Stored items:
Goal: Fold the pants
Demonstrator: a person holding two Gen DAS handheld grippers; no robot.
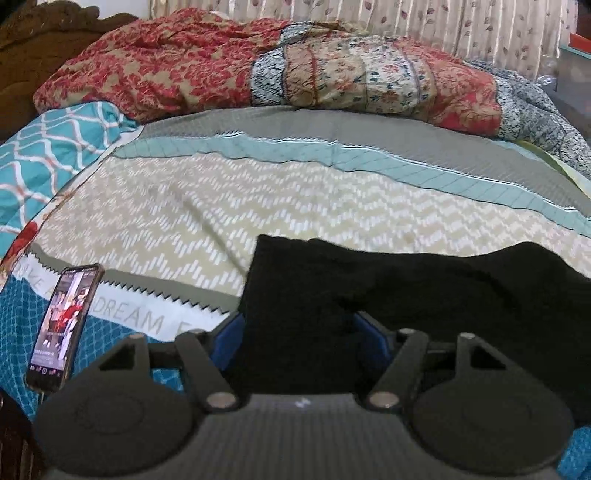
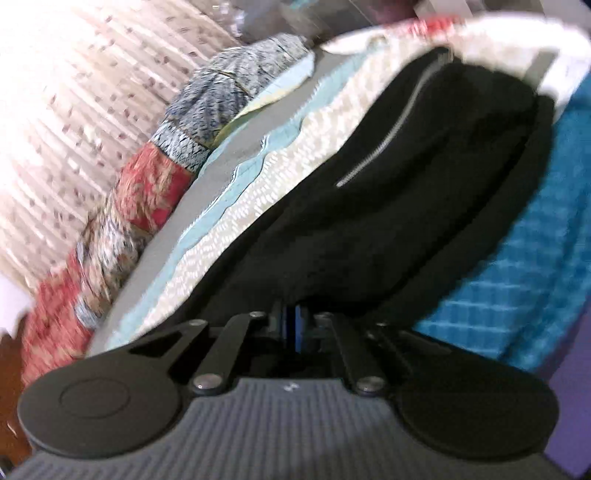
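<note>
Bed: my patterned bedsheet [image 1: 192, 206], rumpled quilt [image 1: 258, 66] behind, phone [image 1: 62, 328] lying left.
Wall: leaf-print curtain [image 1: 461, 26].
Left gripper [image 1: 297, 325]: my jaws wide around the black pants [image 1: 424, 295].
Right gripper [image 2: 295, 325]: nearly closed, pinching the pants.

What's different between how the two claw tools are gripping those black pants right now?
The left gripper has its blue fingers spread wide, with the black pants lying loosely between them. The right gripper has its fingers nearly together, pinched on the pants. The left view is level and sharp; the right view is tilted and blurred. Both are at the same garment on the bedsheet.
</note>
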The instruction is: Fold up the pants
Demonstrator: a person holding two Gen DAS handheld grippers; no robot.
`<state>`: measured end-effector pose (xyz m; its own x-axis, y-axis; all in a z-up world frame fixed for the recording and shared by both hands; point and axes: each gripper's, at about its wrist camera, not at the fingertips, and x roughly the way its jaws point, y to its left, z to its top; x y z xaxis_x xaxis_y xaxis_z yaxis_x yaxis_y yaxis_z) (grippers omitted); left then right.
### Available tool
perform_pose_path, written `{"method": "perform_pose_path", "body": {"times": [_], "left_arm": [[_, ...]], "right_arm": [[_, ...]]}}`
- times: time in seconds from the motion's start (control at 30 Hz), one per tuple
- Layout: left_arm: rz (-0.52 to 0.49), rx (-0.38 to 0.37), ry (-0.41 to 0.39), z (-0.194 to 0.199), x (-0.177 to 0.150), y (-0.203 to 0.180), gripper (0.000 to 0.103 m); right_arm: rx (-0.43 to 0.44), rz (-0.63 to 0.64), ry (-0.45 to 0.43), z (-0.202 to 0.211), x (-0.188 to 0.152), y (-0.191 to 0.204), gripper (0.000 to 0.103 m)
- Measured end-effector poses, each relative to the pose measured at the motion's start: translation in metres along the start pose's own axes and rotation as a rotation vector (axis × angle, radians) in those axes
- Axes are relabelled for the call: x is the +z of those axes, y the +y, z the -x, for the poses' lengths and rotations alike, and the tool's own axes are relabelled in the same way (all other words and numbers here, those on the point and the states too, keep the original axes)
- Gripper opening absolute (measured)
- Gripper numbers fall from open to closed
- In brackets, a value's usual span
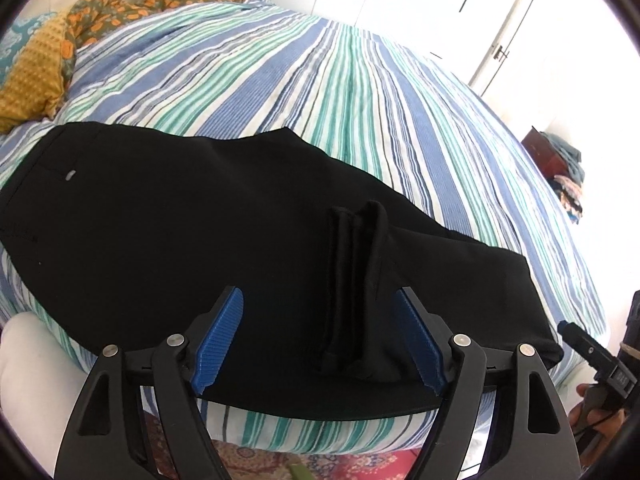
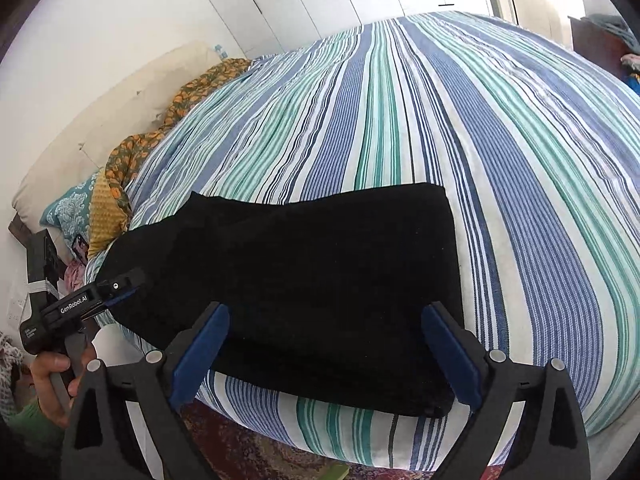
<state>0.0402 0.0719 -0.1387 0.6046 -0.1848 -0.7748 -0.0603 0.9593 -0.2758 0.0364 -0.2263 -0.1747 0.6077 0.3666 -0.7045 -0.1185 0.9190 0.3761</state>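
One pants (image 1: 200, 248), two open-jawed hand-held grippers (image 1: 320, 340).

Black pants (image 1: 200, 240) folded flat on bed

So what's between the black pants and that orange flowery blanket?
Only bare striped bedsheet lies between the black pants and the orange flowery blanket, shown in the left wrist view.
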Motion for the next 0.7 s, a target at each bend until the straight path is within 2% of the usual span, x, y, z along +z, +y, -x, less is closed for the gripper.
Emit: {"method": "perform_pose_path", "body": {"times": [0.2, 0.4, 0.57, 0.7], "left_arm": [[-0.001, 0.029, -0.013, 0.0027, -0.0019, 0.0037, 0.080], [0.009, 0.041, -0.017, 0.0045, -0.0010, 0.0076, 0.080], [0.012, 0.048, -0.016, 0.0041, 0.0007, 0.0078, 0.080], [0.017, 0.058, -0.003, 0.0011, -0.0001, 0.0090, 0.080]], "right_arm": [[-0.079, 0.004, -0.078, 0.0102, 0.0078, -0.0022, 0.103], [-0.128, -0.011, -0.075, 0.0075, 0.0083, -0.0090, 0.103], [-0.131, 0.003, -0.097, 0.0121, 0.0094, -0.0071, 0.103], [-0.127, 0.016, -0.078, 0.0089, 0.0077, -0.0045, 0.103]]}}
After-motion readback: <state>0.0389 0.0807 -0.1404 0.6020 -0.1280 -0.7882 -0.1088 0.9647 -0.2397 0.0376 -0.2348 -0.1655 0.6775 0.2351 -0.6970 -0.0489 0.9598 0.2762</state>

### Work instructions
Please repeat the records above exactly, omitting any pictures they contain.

### Your solution
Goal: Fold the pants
Demonstrator: a person holding two Gen DAS handheld grippers; no robot.
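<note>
Bed: my patterned bedsheet [image 1: 192, 206], rumpled quilt [image 1: 258, 66] behind, phone [image 1: 62, 328] lying left.
Wall: leaf-print curtain [image 1: 461, 26].
Left gripper [image 1: 297, 325]: my jaws wide around the black pants [image 1: 424, 295].
Right gripper [image 2: 295, 325]: nearly closed, pinching the pants.

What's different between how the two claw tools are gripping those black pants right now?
The left gripper has its blue fingers spread wide, with the black pants lying loosely between them. The right gripper has its fingers nearly together, pinched on the pants. The left view is level and sharp; the right view is tilted and blurred. Both are at the same garment on the bedsheet.
</note>
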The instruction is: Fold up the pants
Demonstrator: a person holding two Gen DAS handheld grippers; no robot.
`<state>`: measured end-effector pose (xyz m; its own x-axis, y-axis; all in a z-up world frame fixed for the recording and shared by both hands; point and axes: each gripper's, at about its wrist camera, not at the fingertips, and x roughly the way its jaws point, y to its left, z to its top; x y z xaxis_x xaxis_y xaxis_z yaxis_x yaxis_y yaxis_z) (grippers omitted); left then right.
### Available tool
perform_pose_path, written `{"method": "perform_pose_path", "body": {"times": [_], "left_arm": [[_, ...]], "right_arm": [[_, ...]]}}`
- times: time in seconds from the motion's start (control at 30 Hz), one per tuple
- Layout: left_arm: rz (-0.52 to 0.49), rx (-0.38 to 0.37), ry (-0.41 to 0.39), z (-0.194 to 0.199), x (-0.177 to 0.150), y (-0.203 to 0.180), gripper (0.000 to 0.103 m); right_arm: rx (-0.43 to 0.44), rz (-0.63 to 0.64), ry (-0.45 to 0.43), z (-0.202 to 0.211), x (-0.188 to 0.152), y (-0.191 to 0.204), gripper (0.000 to 0.103 m)
- Measured end-effector poses, each relative to the pose measured at the motion's start: translation in metres along the start pose's own axes and rotation as a rotation vector (axis × angle, radians) in those axes
- Axes are relabelled for the call: x is the +z of those axes, y the +y, z the -x, for the poses' lengths and rotations alike, and the tool's own axes are relabelled in the same way (all other words and numbers here, those on the point and the states too, keep the original axes)
- Gripper opening absolute (measured)
- Gripper numbers fall from open to closed
- In brackets, a value's usual span
<state>0.0402 0.0719 -0.1387 0.6046 -0.1848 -0.7748 -0.0603 0.9593 -0.2758 0.0364 -0.2263 -0.1747 0.6077 0.3666 -0.7045 -0.1185 0.9190 0.3761</state>
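One pants (image 1: 200, 248), two open-jawed hand-held grippers (image 1: 320, 340).

Black pants (image 1: 200, 240) folded flat on bed

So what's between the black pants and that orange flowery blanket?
Only bare striped bedsheet lies between the black pants and the orange flowery blanket, shown in the left wrist view.
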Motion for the next 0.7 s, a target at each bend until the straight path is within 2% of the usual span, x, y, z along +z, +y, -x, less is closed for the gripper.
Emit: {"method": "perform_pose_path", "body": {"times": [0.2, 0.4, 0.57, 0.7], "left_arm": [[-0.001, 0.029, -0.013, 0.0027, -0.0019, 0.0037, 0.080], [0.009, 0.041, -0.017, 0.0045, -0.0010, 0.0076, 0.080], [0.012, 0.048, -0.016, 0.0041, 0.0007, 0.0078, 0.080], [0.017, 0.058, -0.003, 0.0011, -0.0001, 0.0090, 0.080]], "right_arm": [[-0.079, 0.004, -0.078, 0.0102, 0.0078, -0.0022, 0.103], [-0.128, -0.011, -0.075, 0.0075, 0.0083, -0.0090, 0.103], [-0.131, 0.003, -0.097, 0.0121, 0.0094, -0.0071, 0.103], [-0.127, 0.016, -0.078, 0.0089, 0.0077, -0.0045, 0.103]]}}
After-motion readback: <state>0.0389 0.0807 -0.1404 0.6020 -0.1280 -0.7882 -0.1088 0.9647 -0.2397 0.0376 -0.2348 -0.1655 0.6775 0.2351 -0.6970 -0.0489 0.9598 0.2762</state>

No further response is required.